Também deverá ser definido hoje o dia da sessão extraordinária convocada a pedido do prefeito Nilson Costa (PPS) para discussão e aprovação do projeto de lei que cria a Contribuição para o Custeio do Serviço de Iluminação Pública (CIP). Nilson tem esperanças de aprovar a proposta, mas uma parte dos vereadores acredita em derrota na certa.

Urgência

Como não houve tempo hábil para a normal tramitação da matéria pelas comissões temáticas da Câmara, os pareceres vão ter que ser dados em plenário, durante a reunião legislativa. E é aí que reside o perigo. O processo terá que passar pelo crivo, por exemplo, da Comissão de Justiça, Redação e Legislação da Casa, cujo um dos membros é o tucano Toninho Garmes.

Expectativa 1

Resta saber quem o presidente da comissão, vereador Faria Neto (PDT), vai nomear como relator da matéria. Ele poderá, se quiser, pedir vistas ao processo pelo prazo regimental de cinco dias para avaliá-lo. Se isso ocorrer, a administração municipal vai ficar impedida de cobrar a contribuição no exercício financeiro de 2003, já que o projeto só retornaria ao plenário em janeiro.

Expectativa 2

Outra expectativa para essa sessão extraordinária é a possibilidade de o vereador Renato Purini (PV) renunciar à CEI das compras. Obrigatoriamente, no dia 1, Purini terá que deixar a investigação porque será empossado como presidente do Legislativo, que o impede de participar de qualquer comissão. A vaga é do PV e, em tese, deverá ficar com José Humberto Santana (PV).

Articulações

Santana foi o responsável, junto com outros vereadores, pelo pedido de instalação da CEI das compras, mas acabou ficando de fora porque Purini fez questão de participar da comissão de investigação.
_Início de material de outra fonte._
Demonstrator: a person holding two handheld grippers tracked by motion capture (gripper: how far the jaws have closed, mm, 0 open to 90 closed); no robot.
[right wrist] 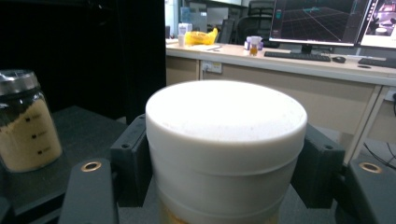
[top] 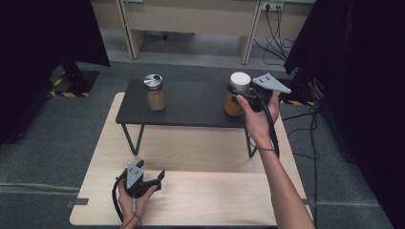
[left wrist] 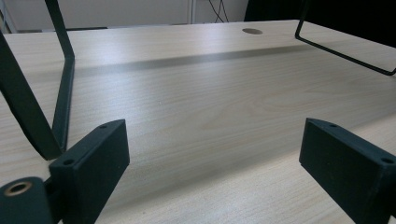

E nem mesmo agora sabe-se se Santana vai assumir a vaga do “colega” de partido. Já há, nos bastidores, movimentações para impedir que o vereador seja indicado para a CEI.

Citado

É que Santana, através de um filho, acabou sendo citado numa lista de pessoas que pegaram cheques nominais emitidos pela Câmara Municipal a terceiros. Alguns vereadores entendem que o parlamentar verde também estaria sob suspeição e que, diante da situação, não poderia assumir vaga na CEI das compras. Nessa mesma sessão, será escolhido quem assumirá a vaga de Osvaldo Paquito (PPS) na comissão.